§ Task statement:
When you reproduce the listing, keep every word as it is and drop the pictures.

§ Given data:
[Start of section]
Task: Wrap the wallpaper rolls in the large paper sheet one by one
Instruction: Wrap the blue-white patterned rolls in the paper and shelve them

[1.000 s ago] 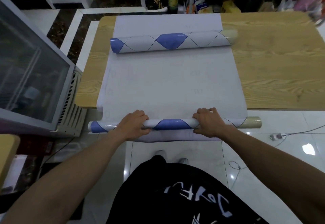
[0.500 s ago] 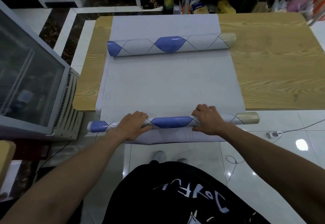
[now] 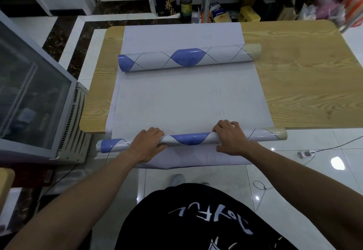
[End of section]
§ Solution to this exercise:
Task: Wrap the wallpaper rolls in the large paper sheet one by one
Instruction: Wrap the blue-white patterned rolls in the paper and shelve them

[1.000 s ago] 
[0.500 s ago] 
[now] 

Nothing else is left to add to this answer.